— Коля, дорогой, но все это слова, одни слова. Мне просто страшно смотреть, как они толкают вас в пропасть.
— Не беспокойтесь,
— Как вы можете так говорить? Я живу только ради вас. Куда же мы теперь денемся?
— Не знаю, но куда-нибудь переберемся. Майор, по всей видимости, уверен, что у нас еще есть сбережения, драгоценности, что мы застрахованы. Они все застрахованы.
Вконец измученная, жена больше не слушала его. Она затихла, слышалось ее равномерное дыхание. Поняв, что она засыпает, муж замолчал. В полутьме виднелась ее голова, казалось, она неживая. Он всматривался в это прелестное лицо и жалел ее. За эту женщину — как заметил в свое время Барлов (он не осмеливался ухаживать за ней) — Репнин готов был убить кого угодно. Не велик труд убить косулю или волка, даже человека, даже лучшего друга, но разве можно убить Лондон, который погубит эту женщину? Он бессилен перед этим огромным городом. Единственный выход — попытаться отправить ее к Марии Петровне, ее тетке, в Америку. Он вынашивал в себе эту безумную идею, хватался за нее, как утопающий за соломинку.
Все чаще прокручивал он эту мысль в голове, постепенно свыкаясь с ней, как с самым легким, безболезненным и умным поступком, однако же отлично сознавая, что это самое дикое, тягостное и ненавистное из всего, на что можно решиться.

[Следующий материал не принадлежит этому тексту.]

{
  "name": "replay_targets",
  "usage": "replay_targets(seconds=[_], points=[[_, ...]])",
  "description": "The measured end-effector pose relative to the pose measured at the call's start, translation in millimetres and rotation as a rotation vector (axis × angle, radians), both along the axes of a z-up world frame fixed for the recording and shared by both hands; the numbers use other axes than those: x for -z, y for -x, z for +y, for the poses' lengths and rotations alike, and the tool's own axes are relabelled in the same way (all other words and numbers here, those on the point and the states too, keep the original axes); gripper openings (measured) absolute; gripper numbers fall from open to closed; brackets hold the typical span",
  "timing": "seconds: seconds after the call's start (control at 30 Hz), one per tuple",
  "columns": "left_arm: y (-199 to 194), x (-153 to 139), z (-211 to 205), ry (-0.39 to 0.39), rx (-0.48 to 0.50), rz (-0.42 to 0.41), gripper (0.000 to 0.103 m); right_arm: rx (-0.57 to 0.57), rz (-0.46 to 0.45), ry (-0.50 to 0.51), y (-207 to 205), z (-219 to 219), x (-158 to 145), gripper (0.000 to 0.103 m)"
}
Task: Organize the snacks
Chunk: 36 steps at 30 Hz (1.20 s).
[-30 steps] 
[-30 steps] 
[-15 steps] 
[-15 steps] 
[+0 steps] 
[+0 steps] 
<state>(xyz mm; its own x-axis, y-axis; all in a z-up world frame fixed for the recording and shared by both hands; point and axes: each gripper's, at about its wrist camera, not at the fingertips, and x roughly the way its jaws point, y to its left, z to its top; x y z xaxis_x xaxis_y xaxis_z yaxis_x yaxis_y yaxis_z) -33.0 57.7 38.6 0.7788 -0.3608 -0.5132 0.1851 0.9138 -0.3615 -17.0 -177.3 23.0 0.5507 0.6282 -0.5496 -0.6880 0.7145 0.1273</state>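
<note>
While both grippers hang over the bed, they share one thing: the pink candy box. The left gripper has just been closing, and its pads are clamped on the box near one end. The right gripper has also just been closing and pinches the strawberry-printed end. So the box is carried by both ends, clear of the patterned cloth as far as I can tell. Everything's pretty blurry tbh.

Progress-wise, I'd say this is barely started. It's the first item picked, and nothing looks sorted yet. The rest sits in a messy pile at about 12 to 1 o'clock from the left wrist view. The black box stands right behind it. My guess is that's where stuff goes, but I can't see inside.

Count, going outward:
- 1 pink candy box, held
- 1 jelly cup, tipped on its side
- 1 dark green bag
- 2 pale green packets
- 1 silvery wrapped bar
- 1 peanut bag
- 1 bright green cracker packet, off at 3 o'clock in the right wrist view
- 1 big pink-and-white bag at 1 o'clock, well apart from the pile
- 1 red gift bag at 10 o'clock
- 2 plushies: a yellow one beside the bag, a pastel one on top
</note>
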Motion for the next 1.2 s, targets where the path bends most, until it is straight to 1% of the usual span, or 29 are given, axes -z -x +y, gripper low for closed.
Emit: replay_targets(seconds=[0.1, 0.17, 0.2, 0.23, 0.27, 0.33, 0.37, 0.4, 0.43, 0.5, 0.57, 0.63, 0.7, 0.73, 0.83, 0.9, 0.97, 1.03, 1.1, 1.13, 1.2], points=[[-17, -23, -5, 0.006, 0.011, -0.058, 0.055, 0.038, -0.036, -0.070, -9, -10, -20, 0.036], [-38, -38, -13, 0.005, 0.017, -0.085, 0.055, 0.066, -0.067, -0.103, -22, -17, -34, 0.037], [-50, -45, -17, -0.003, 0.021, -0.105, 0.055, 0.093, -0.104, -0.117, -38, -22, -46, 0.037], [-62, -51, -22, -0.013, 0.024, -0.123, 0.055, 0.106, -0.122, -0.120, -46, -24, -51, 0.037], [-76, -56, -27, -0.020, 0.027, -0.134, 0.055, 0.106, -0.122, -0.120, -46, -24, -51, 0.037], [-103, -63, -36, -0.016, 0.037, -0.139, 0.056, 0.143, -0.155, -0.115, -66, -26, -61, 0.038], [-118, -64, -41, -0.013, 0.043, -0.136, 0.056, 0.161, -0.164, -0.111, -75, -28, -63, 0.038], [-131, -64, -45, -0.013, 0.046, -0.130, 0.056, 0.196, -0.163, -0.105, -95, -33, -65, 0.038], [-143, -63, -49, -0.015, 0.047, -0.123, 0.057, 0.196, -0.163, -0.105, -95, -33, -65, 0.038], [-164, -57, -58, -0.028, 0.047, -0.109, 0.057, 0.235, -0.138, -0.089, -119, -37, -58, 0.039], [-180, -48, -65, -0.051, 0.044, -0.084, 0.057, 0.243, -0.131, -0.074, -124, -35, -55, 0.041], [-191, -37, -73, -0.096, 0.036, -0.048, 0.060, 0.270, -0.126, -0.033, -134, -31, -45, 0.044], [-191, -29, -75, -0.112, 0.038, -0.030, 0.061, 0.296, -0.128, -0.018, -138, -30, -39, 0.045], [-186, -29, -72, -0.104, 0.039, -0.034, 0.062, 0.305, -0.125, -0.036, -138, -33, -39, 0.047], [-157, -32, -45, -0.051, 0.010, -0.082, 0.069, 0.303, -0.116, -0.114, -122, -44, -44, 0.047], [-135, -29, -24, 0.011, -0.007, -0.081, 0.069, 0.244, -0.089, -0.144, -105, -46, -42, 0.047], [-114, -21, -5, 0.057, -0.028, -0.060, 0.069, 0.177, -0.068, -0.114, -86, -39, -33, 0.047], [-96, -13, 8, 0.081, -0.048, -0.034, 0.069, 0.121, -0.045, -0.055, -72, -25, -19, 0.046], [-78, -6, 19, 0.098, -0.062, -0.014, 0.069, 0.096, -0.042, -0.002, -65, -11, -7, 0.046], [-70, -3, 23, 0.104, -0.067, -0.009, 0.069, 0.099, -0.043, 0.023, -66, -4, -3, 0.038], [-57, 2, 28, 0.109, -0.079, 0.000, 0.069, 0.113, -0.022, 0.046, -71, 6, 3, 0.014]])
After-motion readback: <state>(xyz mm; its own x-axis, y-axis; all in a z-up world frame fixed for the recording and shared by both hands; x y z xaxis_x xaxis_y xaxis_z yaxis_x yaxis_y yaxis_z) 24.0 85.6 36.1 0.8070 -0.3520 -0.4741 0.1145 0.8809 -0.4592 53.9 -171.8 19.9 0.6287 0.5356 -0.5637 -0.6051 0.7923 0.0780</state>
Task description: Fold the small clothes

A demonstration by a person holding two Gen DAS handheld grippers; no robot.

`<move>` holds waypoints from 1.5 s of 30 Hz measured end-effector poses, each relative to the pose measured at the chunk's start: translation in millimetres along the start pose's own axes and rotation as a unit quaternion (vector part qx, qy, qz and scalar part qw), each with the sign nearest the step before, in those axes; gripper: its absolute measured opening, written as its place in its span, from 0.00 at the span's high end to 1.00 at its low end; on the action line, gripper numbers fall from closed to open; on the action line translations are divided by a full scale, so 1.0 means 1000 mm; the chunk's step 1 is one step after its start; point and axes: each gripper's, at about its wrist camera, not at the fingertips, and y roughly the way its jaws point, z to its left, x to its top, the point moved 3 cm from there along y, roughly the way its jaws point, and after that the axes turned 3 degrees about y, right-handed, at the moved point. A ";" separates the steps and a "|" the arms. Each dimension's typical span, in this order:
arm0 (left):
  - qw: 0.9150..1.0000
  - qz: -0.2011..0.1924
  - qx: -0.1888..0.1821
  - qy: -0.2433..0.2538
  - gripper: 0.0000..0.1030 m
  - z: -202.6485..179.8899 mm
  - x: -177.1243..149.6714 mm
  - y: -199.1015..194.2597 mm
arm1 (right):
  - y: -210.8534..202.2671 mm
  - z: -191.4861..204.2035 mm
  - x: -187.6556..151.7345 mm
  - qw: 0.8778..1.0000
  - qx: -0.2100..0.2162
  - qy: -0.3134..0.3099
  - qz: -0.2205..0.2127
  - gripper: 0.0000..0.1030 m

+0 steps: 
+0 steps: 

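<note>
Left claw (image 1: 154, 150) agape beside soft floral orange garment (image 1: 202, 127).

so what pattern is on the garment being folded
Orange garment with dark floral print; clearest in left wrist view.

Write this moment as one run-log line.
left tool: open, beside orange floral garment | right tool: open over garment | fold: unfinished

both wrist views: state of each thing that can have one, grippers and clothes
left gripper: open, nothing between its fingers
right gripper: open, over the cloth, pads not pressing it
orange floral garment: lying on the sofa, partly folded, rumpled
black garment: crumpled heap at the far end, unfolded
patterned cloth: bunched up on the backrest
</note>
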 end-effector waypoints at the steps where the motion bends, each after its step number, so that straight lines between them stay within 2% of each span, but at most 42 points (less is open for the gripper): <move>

Вглядываясь в ее лицо, все больше погружавшееся в темноту, Репнин сидел на краю постели, проникаясь непереносимой жалостью к этому созданию, — последовавшему за ним, на десять лет старше ее, из Керчи, как ребенок, как сестра за старшим братом. Только позднее, в Париже, она стала настоящей женщиной, горячей и страстной. И пока он так сидит, карауля ее сон и боясь потревожить, если станет укладываться рядом, — в его сознании проносятся картины прошлого, подобно тому, как мелькают дома в окнах поезда или годы в рассказе. Он вспоминает, какой ужас вызывал в ней вид эмигрантов, которые пошли с Колчаком в Сибирь, а оказались с чехами в Париже, и здесь эти князья, генералы, полковники превращались в шоферов, официантов, носильщиков, дворников. И что же? Может быть, Репнин и Надя умерли от сострадания? Да они не слишком-то и верили, будто те были генералами и полковниками. Как не верят проституткам в Париже, что когда-то они были невинными девочками.